**What is being asked**.
Omit all images, then repeat exactly the lines below from the one containing "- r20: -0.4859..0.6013" through the one containing "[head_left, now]", both ends included.

▼

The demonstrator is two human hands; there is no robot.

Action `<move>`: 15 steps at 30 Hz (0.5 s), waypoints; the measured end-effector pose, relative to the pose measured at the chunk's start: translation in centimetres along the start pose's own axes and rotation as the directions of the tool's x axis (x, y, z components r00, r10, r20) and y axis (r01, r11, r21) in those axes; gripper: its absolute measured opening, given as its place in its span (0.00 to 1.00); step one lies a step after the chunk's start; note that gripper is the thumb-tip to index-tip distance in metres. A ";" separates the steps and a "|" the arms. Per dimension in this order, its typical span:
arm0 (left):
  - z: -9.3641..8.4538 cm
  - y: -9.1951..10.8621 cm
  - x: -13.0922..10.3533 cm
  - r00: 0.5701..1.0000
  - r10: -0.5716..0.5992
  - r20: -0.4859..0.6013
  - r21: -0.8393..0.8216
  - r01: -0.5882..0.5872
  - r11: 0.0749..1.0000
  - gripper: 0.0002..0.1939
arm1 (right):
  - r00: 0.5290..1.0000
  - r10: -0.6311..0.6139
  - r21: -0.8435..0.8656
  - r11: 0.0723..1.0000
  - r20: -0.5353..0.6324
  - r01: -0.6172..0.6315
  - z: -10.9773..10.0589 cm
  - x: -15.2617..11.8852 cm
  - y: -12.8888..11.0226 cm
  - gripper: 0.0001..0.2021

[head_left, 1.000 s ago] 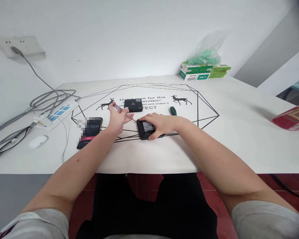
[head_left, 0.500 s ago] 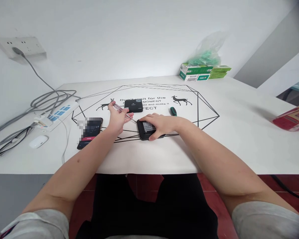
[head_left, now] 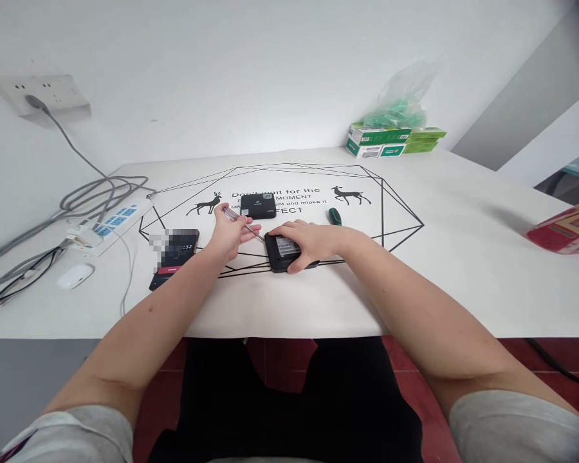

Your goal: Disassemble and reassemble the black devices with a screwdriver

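Observation:
A screwdriver with a clear pinkish handle is gripped in my left hand, its thin shaft pointing right and down. The tip meets or nearly meets the left edge of a black box-shaped device with a pale label; exact contact is too small to tell. My right hand is wrapped over that device from the right, fingers on its far edge and thumb on the near side, hiding part of it. Behind my hands lies a second flat black box. A green-and-black handle rests beyond my right wrist.
To the left are a phone, a white earphone case, glasses and a power strip with coiled cables. Green-and-white boxes with a plastic bag on top stand by the wall. A red package sits at right.
My left hand has shifted very slightly, with the screwdriver still at the device's left edge. My right hand keeps its place on the device.

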State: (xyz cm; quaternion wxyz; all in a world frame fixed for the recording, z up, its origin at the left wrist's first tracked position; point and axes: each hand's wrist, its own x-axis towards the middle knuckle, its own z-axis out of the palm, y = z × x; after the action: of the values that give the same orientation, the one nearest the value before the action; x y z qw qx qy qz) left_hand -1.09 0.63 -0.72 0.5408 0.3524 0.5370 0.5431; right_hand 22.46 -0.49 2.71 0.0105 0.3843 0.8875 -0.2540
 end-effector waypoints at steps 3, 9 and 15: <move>0.0 -0.1 -0.1 1.000 -0.010 0.011 0.007 0.010 1.000 0.34 | 1.000 0.004 0.000 1.000 0.005 -0.004 0.0 0.0 -0.1 0.49; -0.1 -0.1 -0.2 0.998 -0.055 0.033 0.048 0.053 0.997 0.33 | 1.000 0.006 0.025 1.000 -0.008 -0.006 0.1 0.0 0.0 0.49; 0.0 0.0 -1.0 0.991 -0.111 0.071 0.085 0.105 0.991 0.33 | 0.999 -0.015 0.031 0.999 -0.032 0.016 0.3 0.1 0.3 0.47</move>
State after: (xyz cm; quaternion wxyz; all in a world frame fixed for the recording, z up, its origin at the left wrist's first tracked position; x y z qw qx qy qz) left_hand -0.93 -0.28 -0.51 0.5744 0.3649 0.5561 0.4771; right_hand 22.52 -0.35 2.31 -0.0116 0.3816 0.8864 -0.2617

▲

**Expected answer**.
  - r20: -0.4859..0.6013
  - r21: -0.8393..0.8216
  - r01: -0.5882..0.5872
  - r11: 0.0749..1.0000
  - gripper: 0.0002..0.1939
arm1 (right):
  - r00: 0.5290..1.0000
  - r10: -0.6311..0.6139
  - r21: -0.8435..0.8656
  - r11: 0.0723..1.0000
  - r20: -0.5353..0.6324
  - r01: -0.6172..0.6315
  - z: -10.9773..10.0589 cm
  - x: -15.2617..11.8852 cm
  - y: -12.8888..11.0226 cm
  - gripper: 0.0001..0.2021

[head_left, 1.000 s ago] 
[head_left, 0.500 s ago] 
[head_left, now] 

No additional output is required.